> TASK DESCRIPTION: Transcribe the data that follows without changing a word, and omit the pictures.
§ §
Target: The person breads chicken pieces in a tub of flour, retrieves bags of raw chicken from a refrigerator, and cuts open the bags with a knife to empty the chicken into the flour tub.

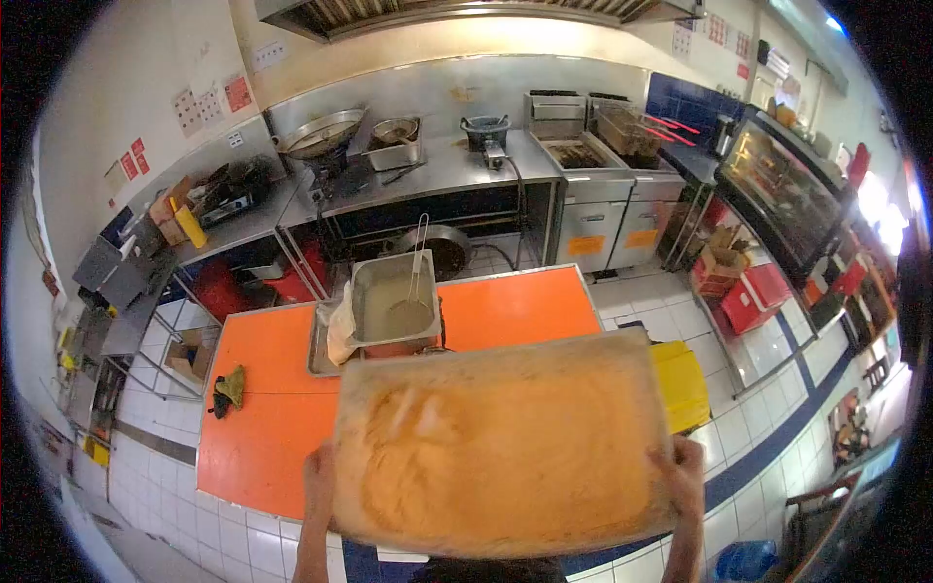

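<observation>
A wide, rectangular, see-through tub (352,398) with orange-tan powder (554,447) spread in it is held up in front of me, above the near part of the orange table (262,437). My left hand (319,474) grips its left side, and my right hand (682,474) its right side, fingers wrapped round the edges. A paler patch shows in the powder at upper left. Just beyond the tub stands a deep steel pan (362,316) of cloudy liquid, with a long-handled strainer (417,267) leaning in it. A pale cloth (342,330) hangs at the pan's left.
A crumpled rag (229,387) lies on the table's left. Behind the table run a steel counter (437,165) with a wok (326,134) and deep fryers (588,194). A yellow bin (685,389) stands right of the table; a glass display case (787,180) is farther right.
</observation>
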`<act>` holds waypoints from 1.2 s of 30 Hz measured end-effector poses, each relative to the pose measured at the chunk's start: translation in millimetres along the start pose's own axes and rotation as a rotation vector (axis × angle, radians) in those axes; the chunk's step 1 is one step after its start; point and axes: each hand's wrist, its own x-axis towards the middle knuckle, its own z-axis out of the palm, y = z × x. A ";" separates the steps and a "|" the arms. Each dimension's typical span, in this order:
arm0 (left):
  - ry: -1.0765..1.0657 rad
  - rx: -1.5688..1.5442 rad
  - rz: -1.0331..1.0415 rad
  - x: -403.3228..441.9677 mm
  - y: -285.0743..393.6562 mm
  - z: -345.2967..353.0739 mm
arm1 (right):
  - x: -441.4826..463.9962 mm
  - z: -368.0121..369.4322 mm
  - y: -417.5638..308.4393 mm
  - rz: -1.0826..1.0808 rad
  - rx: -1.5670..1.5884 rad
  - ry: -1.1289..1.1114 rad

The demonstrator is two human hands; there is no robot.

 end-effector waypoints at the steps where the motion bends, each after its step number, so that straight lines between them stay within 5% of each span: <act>1: 0.017 0.036 0.018 4.3 24.4 37.1 | 14.9 -22.7 0.8 0.037 0.069 0.057; 4: 0.084 0.130 0.072 24.7 88.8 161.0 | 77.8 -83.2 37.1 -0.024 0.090 0.184; 9: -0.128 0.398 0.427 168.4 15.2 333.9 | 181.3 -131.6 100.2 -0.165 0.120 0.297; 10: -0.066 0.403 0.279 165.8 60.7 380.8 | 205.1 -129.7 84.5 -0.128 0.027 0.238; 15: -0.008 0.471 0.319 252.2 -13.0 456.1 | 294.3 -100.5 154.6 -0.181 -0.070 0.186; 18: -0.148 0.578 0.543 223.8 11.1 419.7 | 333.2 -83.1 179.0 -0.100 -0.022 0.066; 20: -0.056 0.517 0.876 186.0 40.0 378.6 | 363.0 -73.7 209.1 -0.049 0.004 0.026; 25: 0.094 0.666 0.644 75.4 74.6 252.3 | 462.6 -35.0 282.5 -0.227 -0.278 -0.023; 27: 0.165 0.721 0.480 34.0 52.0 210.3 | 505.2 -13.0 297.5 -0.168 -0.108 -0.093; 29: 0.216 0.802 0.361 -13.5 25.6 177.2 | 490.8 9.6 205.7 -0.100 0.045 -0.259; 31: 0.254 0.885 0.269 -57.5 -13.5 155.7 | 526.3 31.0 206.4 -0.111 -0.171 -0.336; 33: 0.269 0.880 0.304 -98.3 -54.1 146.7 | 551.1 57.8 203.4 -0.081 -0.057 -0.377; 36: 0.105 0.802 0.034 -141.6 -91.3 150.7 | 546.9 82.5 168.8 0.001 0.047 -0.512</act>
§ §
> SOLUTION TO THIS PROBLEM:
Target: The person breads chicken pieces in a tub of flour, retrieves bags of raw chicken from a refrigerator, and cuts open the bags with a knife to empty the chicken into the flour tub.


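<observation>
A wide, rectangular, see-through tub (352,398) with orange-tan powder (554,447) spread in it is held up in front of me, above the near part of the orange table (262,437). My left hand (319,474) grips its left side, and my right hand (682,474) its right side, fingers wrapped round the edges. A paler patch shows in the powder at upper left. Just beyond the tub stands a deep steel pan (362,316) of cloudy liquid, with a long-handled strainer (417,267) leaning in it. A pale cloth (342,330) hangs at the pan's left.
A crumpled rag (229,387) lies on the table's left. Behind the table run a steel counter (437,165) with a wok (326,134) and deep fryers (588,194). A yellow bin (685,389) stands right of the table; a glass display case (787,180) is farther right.
</observation>
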`<act>` holds waypoints from 1.2 s of 30 Hz measured end-effector poses, each relative to the pose measured at the chunk's start: translation in millimetres along the start pose's own axes and rotation as a rotation vector (axis × angle, radians) in those axes; the chunk's step 1 is one step after its start; point and axes: each hand's wrist, its own x-axis towards the middle knuckle, its own z-axis out of the palm, y = z × x. A ";" separates the steps and a "|" the arms. Each dimension's typical span, in this order:
arm0 (left):
  - ry: -1.0765..1.0657 rad
  - rx: -1.5688..1.5442 rad
  - rz: -1.0331..1.0415 rad
  - x: -403.3228..441.9677 mm
  - y: -285.0743..393.6562 mm
  - z: -345.2967..353.0739 mm
arm1 (right):
  - x: -441.4826..463.9962 mm
  - z: -368.0121..369.4322 mm
  - y: -417.5638..308.4393 mm
  - rz: -1.0826..1.0808 rad
  - rx: -1.5670..1.5884 rad
  - ry: -1.1289..1.1114 rad

The demonstrator is two human hands; there is no robot.

 end-effector waypoints at the steps where the motion bends, each after its step number, so that straight lines between them stay within 5% of each span: <act>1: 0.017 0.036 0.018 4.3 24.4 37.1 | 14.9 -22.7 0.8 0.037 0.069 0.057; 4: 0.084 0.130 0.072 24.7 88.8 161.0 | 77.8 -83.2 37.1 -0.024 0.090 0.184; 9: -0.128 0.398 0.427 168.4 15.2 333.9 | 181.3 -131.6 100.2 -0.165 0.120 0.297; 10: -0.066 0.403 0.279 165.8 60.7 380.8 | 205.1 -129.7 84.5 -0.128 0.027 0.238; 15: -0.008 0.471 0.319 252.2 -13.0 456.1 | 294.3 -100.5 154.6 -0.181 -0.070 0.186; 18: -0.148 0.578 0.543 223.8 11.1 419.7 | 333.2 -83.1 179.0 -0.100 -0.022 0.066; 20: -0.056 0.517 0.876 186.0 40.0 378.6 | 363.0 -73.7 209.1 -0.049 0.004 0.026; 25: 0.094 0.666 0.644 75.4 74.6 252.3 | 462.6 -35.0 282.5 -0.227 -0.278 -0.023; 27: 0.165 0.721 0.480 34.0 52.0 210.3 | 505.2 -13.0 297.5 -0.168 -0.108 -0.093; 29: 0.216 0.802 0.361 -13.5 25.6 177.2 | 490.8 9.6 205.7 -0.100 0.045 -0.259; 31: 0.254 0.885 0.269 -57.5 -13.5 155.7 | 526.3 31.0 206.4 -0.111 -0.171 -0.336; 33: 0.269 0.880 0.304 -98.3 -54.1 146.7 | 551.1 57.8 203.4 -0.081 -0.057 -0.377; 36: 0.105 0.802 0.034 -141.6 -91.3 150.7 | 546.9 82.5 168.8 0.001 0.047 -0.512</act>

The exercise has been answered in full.